WHAT THE TASK ASKS |
Search the data for the word "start". Reproduce every line where it is found.

DATASET EXCERPT |
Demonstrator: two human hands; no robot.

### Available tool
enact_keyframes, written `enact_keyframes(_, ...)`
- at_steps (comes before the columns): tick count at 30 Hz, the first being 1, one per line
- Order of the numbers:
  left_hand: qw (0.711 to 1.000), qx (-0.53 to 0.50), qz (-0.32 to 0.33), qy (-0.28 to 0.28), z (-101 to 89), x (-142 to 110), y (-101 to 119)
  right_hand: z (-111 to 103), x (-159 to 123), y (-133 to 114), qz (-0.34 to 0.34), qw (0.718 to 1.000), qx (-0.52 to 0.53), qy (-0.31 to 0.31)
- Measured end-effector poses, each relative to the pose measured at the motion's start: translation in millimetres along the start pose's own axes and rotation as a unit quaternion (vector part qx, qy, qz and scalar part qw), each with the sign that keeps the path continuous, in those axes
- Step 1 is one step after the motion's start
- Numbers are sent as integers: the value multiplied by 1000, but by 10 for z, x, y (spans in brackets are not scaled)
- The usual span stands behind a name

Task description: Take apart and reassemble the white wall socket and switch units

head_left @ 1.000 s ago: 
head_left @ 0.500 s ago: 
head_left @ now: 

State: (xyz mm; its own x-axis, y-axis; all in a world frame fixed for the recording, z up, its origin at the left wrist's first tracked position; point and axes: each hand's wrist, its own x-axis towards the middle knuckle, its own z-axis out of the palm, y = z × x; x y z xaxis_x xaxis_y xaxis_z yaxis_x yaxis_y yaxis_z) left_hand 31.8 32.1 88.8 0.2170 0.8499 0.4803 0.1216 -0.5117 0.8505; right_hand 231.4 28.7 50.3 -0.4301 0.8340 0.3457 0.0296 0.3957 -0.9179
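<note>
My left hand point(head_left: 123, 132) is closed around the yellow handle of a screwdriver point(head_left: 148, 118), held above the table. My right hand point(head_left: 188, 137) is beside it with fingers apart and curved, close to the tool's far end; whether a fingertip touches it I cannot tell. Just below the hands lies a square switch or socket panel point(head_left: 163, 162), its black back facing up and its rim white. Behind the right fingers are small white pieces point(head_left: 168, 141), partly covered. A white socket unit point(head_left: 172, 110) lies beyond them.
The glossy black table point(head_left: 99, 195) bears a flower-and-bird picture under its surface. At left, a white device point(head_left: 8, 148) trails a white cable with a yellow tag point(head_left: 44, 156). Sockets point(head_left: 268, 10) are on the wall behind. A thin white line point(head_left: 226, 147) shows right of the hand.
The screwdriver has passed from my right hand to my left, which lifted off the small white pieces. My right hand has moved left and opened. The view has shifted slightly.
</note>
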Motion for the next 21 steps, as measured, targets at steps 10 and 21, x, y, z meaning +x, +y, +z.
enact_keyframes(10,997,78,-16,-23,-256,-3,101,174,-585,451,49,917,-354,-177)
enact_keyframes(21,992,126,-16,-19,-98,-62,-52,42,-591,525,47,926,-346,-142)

SOLUTION TO THIS TASK |
- Measured end-effector poses, each relative to the pose measured at the motion's start: translation in millimetres along the start pose's own axes and rotation as a unit quaternion (vector part qx, qy, qz and scalar part qw), each with the sign that keeps the path continuous, in those axes
- Step 1 is one step after the motion's start

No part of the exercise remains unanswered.